La découverte du raku a été pour moi une véritable révélation. Lorsque je me suis mise en freelance il y a 19 ans, la liberté d'organiser mon temps m'a ouvert de nouvelles portes. C'est ainsi que j'ai poussé la porte d'un atelier parisien où une céramiste pratiquait le raku, cette technique de cuisson ancestrale venue du Japon.
Dès ma première initiation, j'ai été captivée par la magie du processus. Le spectacle des pièces soumises au choc thermique, puis l'enfumage qui leur donne leur caractère unique - tout cela m'a conquise instantanément. C'est le feu qui devient l'artiste final, et cette part d'imprévu m'a fascinée au point qu'il m'était impossible d'envisager un autre type de céramique.
J'ai donc approfondi ma technique pendant plusieurs années, multipliant les cours de tournage. Je saisissais chaque occasion de pratiquer une nouvelle cuisson raku. Les retours enthousiastes sur mes premières pièces offertes à mon entourage m'ont encouragée à me lancer dans la vente. Au fil du temps, j'ai exploré de nouvelles variations comme le raku nu et le raku crin de cheval, m’ouvrant ainsi de nouveaux horizons créatifs.

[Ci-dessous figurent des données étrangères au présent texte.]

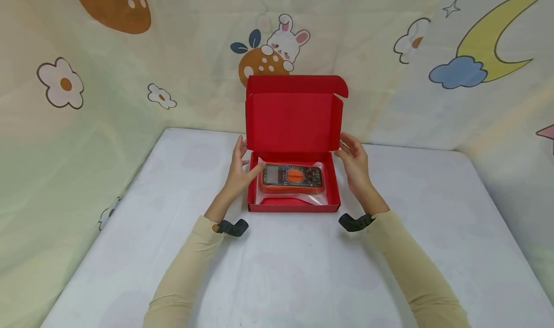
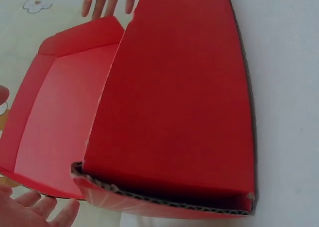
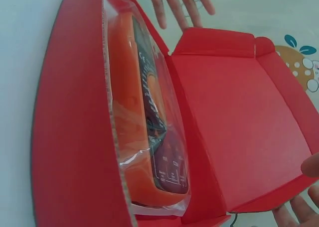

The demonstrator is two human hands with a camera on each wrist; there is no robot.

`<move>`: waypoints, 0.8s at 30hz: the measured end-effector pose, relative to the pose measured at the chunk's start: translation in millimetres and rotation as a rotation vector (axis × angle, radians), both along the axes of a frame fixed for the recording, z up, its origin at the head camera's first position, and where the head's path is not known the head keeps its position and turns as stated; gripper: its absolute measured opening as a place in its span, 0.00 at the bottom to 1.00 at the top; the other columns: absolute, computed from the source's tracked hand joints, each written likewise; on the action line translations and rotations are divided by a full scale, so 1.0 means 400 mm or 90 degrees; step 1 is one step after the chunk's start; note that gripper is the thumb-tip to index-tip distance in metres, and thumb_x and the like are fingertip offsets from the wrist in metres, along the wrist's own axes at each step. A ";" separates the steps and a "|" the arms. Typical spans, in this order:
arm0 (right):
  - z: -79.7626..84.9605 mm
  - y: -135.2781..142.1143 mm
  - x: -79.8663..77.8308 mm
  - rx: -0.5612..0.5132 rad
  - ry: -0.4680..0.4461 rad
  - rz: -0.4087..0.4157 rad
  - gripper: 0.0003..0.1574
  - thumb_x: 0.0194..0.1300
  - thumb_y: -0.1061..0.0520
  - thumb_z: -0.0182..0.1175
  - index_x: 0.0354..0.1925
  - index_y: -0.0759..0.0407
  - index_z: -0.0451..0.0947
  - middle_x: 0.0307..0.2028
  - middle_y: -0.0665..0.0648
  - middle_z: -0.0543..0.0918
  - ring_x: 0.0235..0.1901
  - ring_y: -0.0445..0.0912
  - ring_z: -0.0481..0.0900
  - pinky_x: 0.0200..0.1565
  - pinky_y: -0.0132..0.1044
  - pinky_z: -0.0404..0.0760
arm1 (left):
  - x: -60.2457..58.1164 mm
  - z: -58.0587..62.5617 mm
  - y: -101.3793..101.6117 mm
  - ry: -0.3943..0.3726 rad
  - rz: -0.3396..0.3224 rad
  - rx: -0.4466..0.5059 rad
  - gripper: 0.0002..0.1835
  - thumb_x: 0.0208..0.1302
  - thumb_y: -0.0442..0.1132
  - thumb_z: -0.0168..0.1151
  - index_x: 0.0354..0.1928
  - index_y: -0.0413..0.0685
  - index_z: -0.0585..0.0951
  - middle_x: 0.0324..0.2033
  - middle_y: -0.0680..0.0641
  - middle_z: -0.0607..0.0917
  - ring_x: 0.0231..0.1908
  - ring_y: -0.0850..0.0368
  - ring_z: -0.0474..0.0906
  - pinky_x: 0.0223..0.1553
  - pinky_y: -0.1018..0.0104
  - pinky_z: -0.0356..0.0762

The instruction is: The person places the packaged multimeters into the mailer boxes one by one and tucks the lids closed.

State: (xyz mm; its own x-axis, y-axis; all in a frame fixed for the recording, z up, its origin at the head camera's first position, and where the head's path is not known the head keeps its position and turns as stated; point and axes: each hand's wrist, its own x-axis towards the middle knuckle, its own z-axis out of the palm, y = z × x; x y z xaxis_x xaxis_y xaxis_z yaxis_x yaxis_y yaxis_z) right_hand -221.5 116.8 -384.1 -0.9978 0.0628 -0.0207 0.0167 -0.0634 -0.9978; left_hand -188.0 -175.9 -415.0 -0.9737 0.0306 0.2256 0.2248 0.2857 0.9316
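Observation:
A red cardboard box point(image 1: 294, 208) sits on the white table with its lid point(image 1: 292, 121) raised at the back. Inside lies an orange multimeter point(image 1: 292, 188) in a clear plastic bag point(image 3: 175, 137), dial and screen upward. My left hand point(image 1: 238, 171) is at the box's left side, its fingers extended and its thumb reaching over the rim. On the opposite side, my right hand point(image 1: 357, 167) has relaxed fingers near the lid's lower corner. In the right wrist view, the right fingers point(image 3: 294, 212) are right at the lid's edge. Neither hand grips anything.
The white table point(image 1: 294, 270) extends around the box. Behind it hangs a pale cloth backdrop point(image 1: 199, 54) printed with flowers, a moon and a rabbit. Dark wrist bands point(image 1: 233, 228) are worn beside the beige sleeves point(image 1: 183, 270).

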 end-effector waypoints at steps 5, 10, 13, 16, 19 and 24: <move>-0.010 0.000 0.008 0.015 0.008 0.021 0.34 0.71 0.66 0.51 0.72 0.56 0.59 0.71 0.56 0.64 0.70 0.51 0.63 0.67 0.52 0.65 | 0.003 -0.006 0.004 -0.001 -0.018 -0.001 0.51 0.61 0.42 0.64 0.77 0.47 0.41 0.74 0.42 0.51 0.73 0.46 0.50 0.64 0.42 0.65; -0.016 -0.005 0.017 0.044 0.017 0.032 0.35 0.70 0.64 0.52 0.73 0.55 0.58 0.71 0.53 0.64 0.70 0.50 0.63 0.65 0.48 0.69 | 0.008 -0.013 0.006 0.005 -0.023 -0.019 0.51 0.60 0.41 0.65 0.76 0.43 0.43 0.74 0.42 0.52 0.73 0.46 0.51 0.64 0.43 0.66; -0.019 -0.007 0.023 0.045 0.021 0.031 0.35 0.70 0.64 0.53 0.72 0.55 0.58 0.71 0.52 0.64 0.69 0.49 0.64 0.65 0.47 0.70 | 0.012 -0.018 0.005 0.003 -0.021 -0.031 0.51 0.60 0.42 0.66 0.77 0.46 0.44 0.74 0.43 0.52 0.73 0.47 0.51 0.64 0.45 0.67; -0.023 -0.006 0.030 0.044 0.018 0.028 0.36 0.70 0.64 0.53 0.72 0.53 0.58 0.71 0.52 0.64 0.69 0.49 0.64 0.65 0.48 0.70 | 0.017 -0.021 0.003 0.002 -0.019 -0.041 0.51 0.60 0.43 0.66 0.77 0.50 0.44 0.74 0.44 0.53 0.73 0.49 0.52 0.64 0.46 0.68; -0.026 -0.004 0.038 0.039 0.013 0.027 0.35 0.70 0.64 0.52 0.72 0.53 0.58 0.71 0.53 0.64 0.69 0.49 0.65 0.65 0.48 0.69 | 0.022 -0.026 0.001 0.008 -0.025 -0.054 0.50 0.60 0.42 0.66 0.77 0.50 0.45 0.73 0.43 0.54 0.72 0.48 0.52 0.64 0.47 0.67; -0.033 0.001 0.048 0.030 0.018 0.031 0.34 0.70 0.64 0.52 0.72 0.54 0.59 0.70 0.54 0.65 0.68 0.49 0.65 0.65 0.47 0.69 | 0.029 -0.034 -0.002 0.021 -0.033 -0.062 0.48 0.60 0.39 0.66 0.76 0.47 0.48 0.71 0.41 0.54 0.72 0.46 0.53 0.66 0.46 0.65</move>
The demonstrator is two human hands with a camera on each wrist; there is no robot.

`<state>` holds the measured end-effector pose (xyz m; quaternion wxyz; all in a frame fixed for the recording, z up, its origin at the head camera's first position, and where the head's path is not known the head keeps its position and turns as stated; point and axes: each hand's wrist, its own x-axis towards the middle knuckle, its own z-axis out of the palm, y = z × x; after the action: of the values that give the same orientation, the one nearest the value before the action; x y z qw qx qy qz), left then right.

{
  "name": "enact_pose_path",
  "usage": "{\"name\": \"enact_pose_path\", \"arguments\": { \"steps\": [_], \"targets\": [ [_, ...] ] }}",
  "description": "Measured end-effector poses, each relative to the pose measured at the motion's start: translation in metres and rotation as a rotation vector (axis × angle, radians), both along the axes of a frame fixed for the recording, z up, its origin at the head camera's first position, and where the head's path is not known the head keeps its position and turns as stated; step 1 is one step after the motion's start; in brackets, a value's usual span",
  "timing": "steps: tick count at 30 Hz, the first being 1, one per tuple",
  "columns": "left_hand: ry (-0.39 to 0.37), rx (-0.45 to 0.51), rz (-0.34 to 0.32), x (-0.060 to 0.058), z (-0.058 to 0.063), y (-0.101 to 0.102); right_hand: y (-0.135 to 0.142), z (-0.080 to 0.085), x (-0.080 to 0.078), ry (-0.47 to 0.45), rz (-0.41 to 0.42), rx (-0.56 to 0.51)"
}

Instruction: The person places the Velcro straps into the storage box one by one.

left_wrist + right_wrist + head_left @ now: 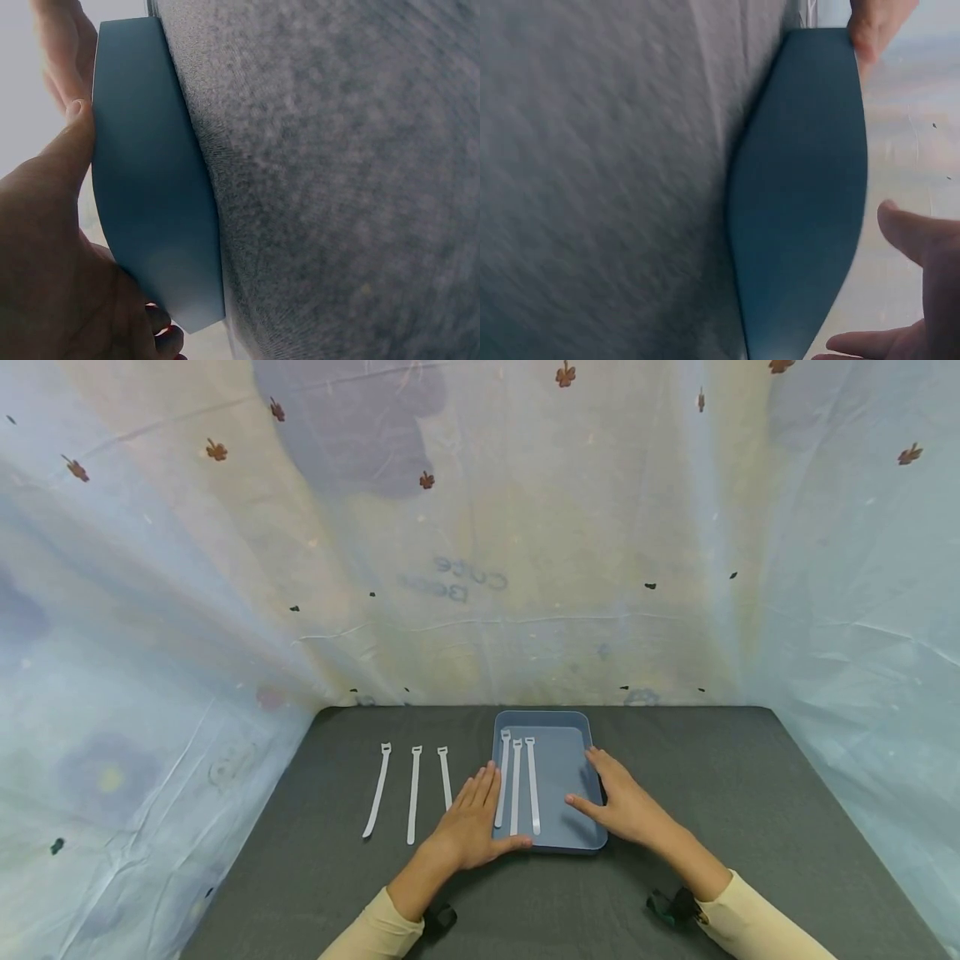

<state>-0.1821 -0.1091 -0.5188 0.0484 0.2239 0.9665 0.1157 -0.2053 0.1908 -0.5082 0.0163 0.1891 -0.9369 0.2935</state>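
A blue-grey tray [558, 768] lies on the dark table, with three white straps [533, 785] side by side in its left half; each has a slotted head at the far end, like a cable tie. My left hand [474, 827] lies along the tray's left side, fingers straight, thumb at the near rim. At the right rim is my right hand [626, 797], its fingers extended and its thumb apart, over the tray. Three more white straps [414, 793] lie on the table left of the tray; my left hand partly covers the nearest one [445, 770].
The dark grey tabletop [712, 793] extends on both sides of the tray. Behind and beside it hangs a pale patterned curtain [525, 568] with small leaf shapes. Dark wrist straps [672, 906] sit by both cream sleeves [757, 918].
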Motion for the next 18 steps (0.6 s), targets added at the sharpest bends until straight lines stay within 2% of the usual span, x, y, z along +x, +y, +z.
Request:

Mon inspiration puise dans mon éducation artistique éclectique. Je suis particulièrement sensible aux formes que je croise - qu'il s'agisse d'œuvres d'art, d’objets aperçus dans une vitrine d’un magasin ou d'éléments naturels comme une graine ou encore une écorce. Ces rencontres visuelles ressurgissent souvent des mois plus tard, transformées par l'émotion et le souvenir. De plus, avec le temps j’ai découvert à quel point la philosophie du wabi-sabi et son acception de l'imperfection s’accordait naturellement avec le lâcher-prise nécessaire pour apprécier de travailler le raku. Face aux retours de plus en plus encourageants lors d'expositions et de salons, j'ai finalement choisi de me consacrer entièrement à cet art.